Brief
In the entries below, the lines from the one with "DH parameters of" through the one with "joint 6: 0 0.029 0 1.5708" are to be copied exactly; both ends count.

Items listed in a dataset
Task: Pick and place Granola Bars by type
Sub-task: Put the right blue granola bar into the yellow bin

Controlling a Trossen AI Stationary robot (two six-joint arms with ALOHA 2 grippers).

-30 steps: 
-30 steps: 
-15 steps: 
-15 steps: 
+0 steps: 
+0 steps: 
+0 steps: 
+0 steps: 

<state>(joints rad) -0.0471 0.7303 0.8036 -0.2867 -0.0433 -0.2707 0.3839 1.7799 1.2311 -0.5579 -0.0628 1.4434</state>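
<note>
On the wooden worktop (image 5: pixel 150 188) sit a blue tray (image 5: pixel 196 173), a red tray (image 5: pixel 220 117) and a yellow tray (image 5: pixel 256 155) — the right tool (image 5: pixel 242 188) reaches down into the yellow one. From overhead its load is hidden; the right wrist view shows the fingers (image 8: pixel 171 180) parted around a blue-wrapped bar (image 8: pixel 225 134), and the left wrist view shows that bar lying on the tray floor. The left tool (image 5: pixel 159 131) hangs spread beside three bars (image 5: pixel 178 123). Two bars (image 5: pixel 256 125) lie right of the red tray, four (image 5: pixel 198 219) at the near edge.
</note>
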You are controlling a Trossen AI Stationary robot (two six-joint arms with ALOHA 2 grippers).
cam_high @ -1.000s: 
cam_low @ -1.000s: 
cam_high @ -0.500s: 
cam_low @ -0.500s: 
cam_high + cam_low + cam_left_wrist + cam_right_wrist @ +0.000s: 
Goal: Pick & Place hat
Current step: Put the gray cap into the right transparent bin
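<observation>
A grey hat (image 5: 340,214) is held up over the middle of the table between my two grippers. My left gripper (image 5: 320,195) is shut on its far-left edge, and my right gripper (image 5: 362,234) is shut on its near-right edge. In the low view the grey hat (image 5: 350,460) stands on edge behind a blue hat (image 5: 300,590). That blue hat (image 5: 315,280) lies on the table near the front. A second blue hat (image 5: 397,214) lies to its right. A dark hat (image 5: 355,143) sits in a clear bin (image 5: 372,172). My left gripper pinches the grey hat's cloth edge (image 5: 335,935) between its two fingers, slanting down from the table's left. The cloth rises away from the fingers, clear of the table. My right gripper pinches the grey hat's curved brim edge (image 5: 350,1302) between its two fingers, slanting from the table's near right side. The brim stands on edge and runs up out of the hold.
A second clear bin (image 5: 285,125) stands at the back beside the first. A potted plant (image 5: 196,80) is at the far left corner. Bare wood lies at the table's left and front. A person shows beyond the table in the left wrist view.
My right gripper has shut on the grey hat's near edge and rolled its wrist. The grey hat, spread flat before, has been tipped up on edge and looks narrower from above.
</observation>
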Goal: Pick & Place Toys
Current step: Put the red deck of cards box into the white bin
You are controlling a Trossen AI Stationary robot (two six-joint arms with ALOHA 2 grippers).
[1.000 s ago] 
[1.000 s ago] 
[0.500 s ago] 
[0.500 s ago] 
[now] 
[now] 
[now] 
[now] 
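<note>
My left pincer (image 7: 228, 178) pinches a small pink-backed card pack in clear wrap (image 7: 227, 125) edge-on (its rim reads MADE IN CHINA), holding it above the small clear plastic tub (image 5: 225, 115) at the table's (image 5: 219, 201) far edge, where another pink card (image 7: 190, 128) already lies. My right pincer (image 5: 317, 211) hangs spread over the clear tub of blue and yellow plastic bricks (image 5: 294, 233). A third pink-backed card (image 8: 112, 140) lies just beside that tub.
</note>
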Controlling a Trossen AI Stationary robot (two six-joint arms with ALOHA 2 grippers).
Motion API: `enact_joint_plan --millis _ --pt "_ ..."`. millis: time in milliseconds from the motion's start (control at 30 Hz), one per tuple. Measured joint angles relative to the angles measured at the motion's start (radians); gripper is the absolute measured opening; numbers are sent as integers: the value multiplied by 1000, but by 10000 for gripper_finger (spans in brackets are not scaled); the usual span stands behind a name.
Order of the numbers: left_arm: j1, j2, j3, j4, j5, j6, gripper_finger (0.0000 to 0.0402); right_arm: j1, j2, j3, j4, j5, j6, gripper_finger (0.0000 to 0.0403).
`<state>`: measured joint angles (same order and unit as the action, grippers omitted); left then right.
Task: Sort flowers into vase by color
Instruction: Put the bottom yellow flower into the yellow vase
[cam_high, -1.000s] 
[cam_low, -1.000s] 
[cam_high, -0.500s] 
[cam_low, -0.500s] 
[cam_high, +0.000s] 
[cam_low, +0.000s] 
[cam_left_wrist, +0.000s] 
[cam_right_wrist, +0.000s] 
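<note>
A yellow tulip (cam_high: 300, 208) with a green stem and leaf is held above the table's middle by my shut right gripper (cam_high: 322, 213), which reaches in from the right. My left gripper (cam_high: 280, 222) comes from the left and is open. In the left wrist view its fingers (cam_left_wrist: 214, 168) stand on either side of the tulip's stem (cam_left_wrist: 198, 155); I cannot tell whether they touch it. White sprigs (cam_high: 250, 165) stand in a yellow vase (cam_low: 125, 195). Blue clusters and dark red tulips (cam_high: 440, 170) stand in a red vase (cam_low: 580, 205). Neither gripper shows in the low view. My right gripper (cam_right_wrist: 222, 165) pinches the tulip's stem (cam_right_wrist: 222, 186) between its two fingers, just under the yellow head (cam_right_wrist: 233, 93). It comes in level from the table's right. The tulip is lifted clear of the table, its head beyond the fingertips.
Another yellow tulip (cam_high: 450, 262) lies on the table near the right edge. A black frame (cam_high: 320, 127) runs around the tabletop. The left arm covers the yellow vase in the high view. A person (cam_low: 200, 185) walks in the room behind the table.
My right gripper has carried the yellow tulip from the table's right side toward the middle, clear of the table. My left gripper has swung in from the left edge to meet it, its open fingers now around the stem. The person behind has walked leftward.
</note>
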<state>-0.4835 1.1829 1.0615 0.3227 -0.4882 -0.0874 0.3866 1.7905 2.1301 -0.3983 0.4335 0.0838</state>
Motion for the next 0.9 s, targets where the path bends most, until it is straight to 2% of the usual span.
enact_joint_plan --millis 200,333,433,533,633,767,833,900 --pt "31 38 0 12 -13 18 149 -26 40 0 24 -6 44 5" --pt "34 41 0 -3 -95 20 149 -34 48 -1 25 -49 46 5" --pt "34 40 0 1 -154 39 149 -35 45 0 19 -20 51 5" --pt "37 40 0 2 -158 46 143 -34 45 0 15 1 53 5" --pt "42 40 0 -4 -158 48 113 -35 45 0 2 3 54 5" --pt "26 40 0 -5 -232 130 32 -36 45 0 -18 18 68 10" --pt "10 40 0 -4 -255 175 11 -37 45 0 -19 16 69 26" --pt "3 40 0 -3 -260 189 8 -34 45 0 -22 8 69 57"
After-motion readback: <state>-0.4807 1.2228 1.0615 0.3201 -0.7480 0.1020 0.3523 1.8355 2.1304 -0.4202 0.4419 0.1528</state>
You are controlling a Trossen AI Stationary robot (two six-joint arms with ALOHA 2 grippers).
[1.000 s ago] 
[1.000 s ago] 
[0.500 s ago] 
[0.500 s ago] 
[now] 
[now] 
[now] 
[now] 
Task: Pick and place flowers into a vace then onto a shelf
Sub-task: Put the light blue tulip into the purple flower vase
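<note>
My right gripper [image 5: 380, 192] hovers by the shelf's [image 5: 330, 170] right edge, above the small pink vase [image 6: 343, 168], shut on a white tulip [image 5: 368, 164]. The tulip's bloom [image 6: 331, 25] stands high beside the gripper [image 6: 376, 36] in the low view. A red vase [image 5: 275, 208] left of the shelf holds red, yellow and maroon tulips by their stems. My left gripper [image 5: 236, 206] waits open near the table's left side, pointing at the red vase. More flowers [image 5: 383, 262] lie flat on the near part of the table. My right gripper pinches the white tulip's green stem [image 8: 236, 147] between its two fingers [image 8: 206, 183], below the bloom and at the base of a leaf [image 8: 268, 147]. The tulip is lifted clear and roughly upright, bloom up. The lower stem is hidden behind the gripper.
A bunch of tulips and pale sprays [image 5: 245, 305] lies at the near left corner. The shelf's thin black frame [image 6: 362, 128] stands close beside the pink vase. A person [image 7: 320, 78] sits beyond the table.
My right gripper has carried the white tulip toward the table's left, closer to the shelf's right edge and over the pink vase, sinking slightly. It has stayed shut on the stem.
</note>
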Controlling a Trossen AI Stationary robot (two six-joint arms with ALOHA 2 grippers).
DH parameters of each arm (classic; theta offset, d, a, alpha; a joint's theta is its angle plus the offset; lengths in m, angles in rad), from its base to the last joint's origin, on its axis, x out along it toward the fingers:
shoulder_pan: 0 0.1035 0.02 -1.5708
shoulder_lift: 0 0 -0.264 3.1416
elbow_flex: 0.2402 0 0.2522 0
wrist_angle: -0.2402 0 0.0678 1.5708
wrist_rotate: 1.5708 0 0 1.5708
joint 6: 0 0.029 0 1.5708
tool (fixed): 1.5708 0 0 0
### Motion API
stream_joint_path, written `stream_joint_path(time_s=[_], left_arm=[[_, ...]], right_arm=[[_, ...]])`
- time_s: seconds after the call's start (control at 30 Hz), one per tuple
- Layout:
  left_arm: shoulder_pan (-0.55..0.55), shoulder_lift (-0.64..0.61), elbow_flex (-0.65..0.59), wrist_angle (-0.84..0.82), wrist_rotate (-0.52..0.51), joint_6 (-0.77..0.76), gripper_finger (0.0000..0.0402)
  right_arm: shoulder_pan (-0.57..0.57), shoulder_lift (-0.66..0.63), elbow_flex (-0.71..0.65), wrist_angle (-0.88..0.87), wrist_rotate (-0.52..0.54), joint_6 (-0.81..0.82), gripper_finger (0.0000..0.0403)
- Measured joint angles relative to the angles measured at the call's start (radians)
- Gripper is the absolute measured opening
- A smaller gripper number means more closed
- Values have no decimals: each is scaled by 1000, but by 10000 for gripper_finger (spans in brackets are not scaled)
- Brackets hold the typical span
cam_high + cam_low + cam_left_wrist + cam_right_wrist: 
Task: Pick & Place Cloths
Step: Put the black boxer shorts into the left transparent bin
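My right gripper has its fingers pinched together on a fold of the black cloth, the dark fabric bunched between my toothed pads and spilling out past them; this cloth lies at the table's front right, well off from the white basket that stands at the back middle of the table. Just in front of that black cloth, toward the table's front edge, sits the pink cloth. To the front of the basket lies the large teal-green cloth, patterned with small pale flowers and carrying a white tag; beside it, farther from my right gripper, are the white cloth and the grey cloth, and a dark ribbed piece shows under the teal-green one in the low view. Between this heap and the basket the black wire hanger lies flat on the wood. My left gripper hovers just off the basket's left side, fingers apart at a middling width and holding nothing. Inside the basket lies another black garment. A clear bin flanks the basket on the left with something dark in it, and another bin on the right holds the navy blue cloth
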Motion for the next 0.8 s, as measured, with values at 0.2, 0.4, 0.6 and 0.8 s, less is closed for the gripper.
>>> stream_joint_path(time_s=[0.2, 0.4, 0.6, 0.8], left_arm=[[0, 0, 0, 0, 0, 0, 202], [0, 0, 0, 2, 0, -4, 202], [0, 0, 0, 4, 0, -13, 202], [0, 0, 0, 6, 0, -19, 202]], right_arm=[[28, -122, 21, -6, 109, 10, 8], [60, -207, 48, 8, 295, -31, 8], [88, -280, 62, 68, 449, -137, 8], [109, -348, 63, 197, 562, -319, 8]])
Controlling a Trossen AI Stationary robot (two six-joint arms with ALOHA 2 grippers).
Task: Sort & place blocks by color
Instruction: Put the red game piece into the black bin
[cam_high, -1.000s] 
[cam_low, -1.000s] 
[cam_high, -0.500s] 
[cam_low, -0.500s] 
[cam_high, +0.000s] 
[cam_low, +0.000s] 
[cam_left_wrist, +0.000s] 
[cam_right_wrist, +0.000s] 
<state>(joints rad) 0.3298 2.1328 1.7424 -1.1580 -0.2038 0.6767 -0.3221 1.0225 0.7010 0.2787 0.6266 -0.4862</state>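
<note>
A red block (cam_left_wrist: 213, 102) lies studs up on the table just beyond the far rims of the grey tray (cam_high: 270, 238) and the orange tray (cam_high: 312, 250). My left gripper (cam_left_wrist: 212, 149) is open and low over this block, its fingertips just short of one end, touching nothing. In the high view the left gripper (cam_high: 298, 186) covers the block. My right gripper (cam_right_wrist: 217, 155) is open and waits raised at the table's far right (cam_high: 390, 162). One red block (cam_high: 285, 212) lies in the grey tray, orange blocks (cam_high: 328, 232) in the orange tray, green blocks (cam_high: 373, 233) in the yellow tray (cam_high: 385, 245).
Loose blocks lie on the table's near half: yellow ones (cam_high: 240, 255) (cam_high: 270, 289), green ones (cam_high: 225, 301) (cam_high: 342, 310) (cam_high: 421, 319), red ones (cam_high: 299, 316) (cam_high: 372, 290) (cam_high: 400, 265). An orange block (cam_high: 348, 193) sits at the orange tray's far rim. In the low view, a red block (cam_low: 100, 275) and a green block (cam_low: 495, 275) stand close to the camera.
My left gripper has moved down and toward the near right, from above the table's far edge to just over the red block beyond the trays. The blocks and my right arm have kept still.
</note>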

Answer to this task
DH parameters of each arm (classic; theta offset, d, a, alpha; a joint's theta is its angle plus the offset; lengths in m, angles in rad), from its base to the last joint's origin, on its axis, x out along it toward the fingers:
shoulder_pan: 0 0.1035 0.02 -1.5708
shoulder_lift: 0 0 -0.264 3.1416
elbow_flex: 0.2402 0 0.2522 0
wrist_angle: -0.2402 0 0.0678 1.5708
wrist_rotate: 1.5708 0 0 1.5708
joint 6: 0 0.029 0 1.5708

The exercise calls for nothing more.